* Work instruction
Find all the lines in the entries below that hold the word "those" and copy them.

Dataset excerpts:
|---|

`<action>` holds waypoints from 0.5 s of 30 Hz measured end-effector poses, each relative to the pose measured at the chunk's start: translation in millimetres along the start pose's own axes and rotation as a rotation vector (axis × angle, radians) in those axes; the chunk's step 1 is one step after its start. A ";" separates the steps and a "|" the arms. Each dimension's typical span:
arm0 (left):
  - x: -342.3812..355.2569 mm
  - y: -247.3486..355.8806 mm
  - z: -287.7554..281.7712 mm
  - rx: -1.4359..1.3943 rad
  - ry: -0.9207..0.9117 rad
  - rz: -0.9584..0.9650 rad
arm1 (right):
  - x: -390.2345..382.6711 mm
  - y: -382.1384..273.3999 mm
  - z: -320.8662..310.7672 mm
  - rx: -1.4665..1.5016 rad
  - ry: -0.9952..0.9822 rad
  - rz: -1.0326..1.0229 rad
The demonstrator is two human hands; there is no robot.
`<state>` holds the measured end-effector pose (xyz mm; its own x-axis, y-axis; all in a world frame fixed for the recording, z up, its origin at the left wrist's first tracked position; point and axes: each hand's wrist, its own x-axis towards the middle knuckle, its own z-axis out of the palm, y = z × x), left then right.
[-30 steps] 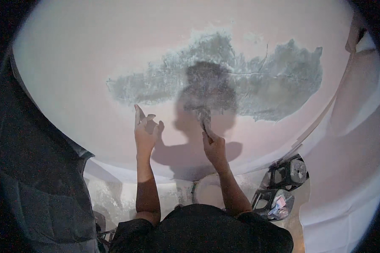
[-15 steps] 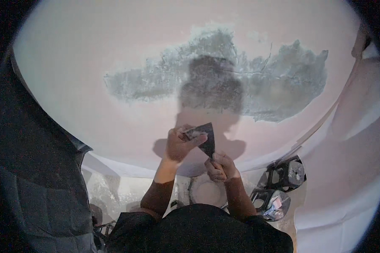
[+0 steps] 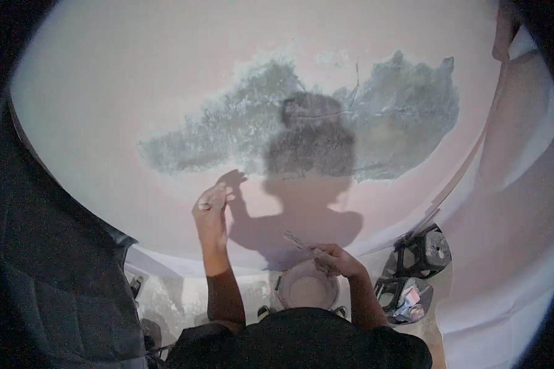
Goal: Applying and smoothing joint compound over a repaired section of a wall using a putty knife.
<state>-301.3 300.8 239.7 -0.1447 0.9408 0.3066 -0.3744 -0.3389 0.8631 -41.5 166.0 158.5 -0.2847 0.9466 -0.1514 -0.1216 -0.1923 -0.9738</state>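
Note:
My right hand (image 3: 337, 259) grips a putty knife (image 3: 297, 240) above the bucket. Its blade is seen nearly edge-on, points up and to the left, and has pale residue on it. My left hand (image 3: 213, 202) is raised apart from the knife, close to the wall. Its fingers are loosely bent and somewhat apart, with whitish dust on them and nothing visible in them. Ahead, a pale pink wall (image 3: 104, 123) bears a wide, ragged grey patch (image 3: 406, 114) with a crack. My shadow falls across both.
A round bucket (image 3: 308, 288) of pale material stands at my feet. To the right are black stools (image 3: 434, 251), the nearer one carrying a clear plastic bag (image 3: 412, 301). Dark sheeting (image 3: 61, 264) hangs at the left, white sheeting (image 3: 505, 246) at the right.
My left hand has come off the putty knife blade and moved left. My right hand has lowered slightly with the knife, and the blade has turned from broadside to edge-on.

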 end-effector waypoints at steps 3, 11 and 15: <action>-4.6 -8.0 -11.9 -0.147 0.055 -0.157 | 10.7 15.4 -18.2 -0.216 0.195 0.016; -70.3 -86.5 30.5 -0.196 -0.553 -0.491 | 87.5 -94.6 -34.3 -0.252 0.485 -0.389; -83.7 -83.0 58.6 0.020 -0.743 -0.591 | 119.0 -110.2 -29.4 -0.136 0.496 -0.484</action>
<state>-204.4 250.8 166.0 0.6852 0.7283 -0.0109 -0.1843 0.1878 0.9648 -34.0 307.4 242.8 0.2422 0.9302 0.2758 0.0041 0.2832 -0.9590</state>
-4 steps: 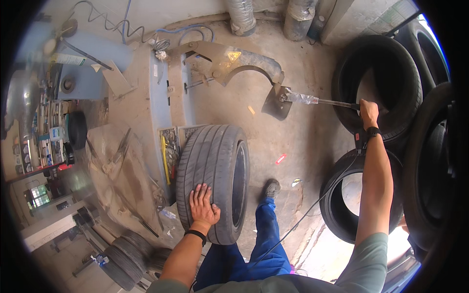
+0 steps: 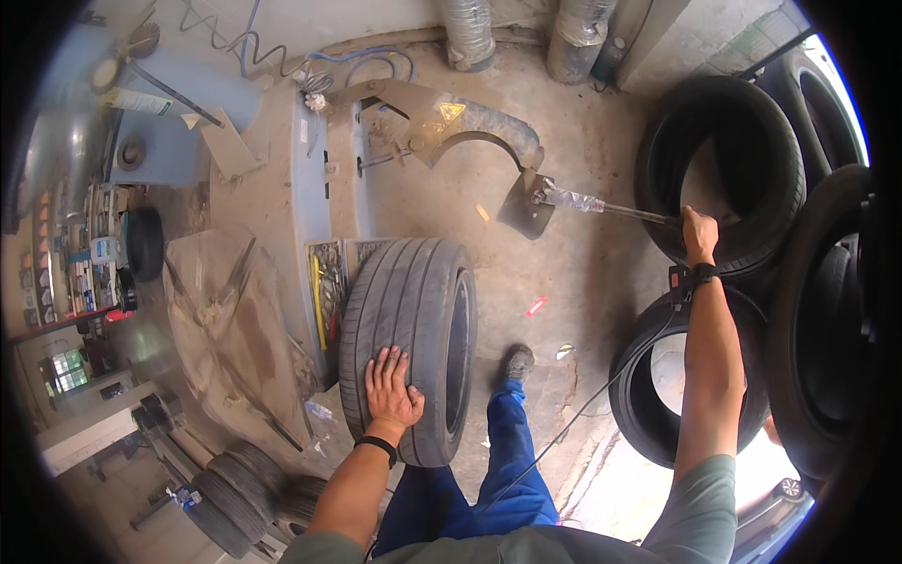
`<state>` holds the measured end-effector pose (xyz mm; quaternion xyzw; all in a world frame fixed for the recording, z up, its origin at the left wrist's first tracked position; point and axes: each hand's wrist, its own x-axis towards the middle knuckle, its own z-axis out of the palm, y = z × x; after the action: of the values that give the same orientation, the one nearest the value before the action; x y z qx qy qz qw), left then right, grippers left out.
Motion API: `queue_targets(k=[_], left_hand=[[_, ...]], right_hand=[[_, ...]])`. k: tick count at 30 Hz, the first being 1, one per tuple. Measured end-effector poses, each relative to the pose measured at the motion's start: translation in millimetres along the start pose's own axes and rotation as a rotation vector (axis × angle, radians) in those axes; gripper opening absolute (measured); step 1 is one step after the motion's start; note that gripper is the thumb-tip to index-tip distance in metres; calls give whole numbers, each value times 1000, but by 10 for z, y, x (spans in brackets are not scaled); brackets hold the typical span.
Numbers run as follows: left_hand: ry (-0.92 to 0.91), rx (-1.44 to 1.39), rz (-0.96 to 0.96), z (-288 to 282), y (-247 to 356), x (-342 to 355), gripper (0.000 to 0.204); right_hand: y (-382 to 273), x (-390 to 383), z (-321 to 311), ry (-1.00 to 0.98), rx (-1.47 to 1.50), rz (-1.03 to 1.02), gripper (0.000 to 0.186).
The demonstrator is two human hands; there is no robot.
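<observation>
My left hand [image 2: 391, 390] lies flat with fingers spread on the tread of an upright tyre on a wheel [image 2: 399, 291], which stands against the blue side of a tyre-changing machine [image 2: 315, 169]. Out to the right, my right hand [image 2: 698, 235] is wrapped round the end of a metal handle bar [image 2: 628, 211]. That bar runs left to a dark curved bead-breaker shovel [image 2: 526, 209], carried by a hinged curved arm [image 2: 479, 120] that extends from the machine. A gap of floor separates the shovel from the tyre.
Several loose tyres [image 2: 799, 216] are stacked along the right side. The machine's dusty turntable [image 2: 225, 338] is at left, with more tyres [image 2: 225, 498] at lower left. A cable [image 2: 583, 414] crosses near my leg. Wrapped pipes [image 2: 470, 38] stand by the far wall.
My right hand and the handle end have shifted slightly left and nearer, and the shovel has swung a little with them. My left hand stays on the tyre.
</observation>
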<state>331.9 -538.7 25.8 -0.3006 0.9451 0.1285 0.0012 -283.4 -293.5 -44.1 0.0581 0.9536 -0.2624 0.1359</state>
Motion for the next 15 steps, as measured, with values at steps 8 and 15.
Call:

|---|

* Result of this task
`<action>` holds waypoints from 0.5 s of 30 Hz measured end-effector poses, each relative to the pose measured at the chunk's start: translation in millimetres along the start pose's own axes and rotation as a rotation vector (axis × angle, radians) in those axes; the chunk's step 1 is one step after its start. A ";" separates the steps and a "|" the arms. Each dimension's typical span:
Motion API: `queue_targets(k=[_], left_hand=[[_, ...]], right_hand=[[_, ...]])`. k: tick count at 30 Hz, the first being 1, one per tuple. Measured end-effector poses, each relative to the pose measured at the motion's start: translation in millimetres along the start pose's own axes and rotation as a rotation vector (axis × angle, radians) in those axes; gripper opening absolute (measured); step 1 is one step after the motion's start; note that gripper is the thumb-tip to index-tip distance in metres; calls give whole numbers, each value times 1000, but by 10 for z, y, x (spans in brackets are not scaled); brackets hold the typical span.

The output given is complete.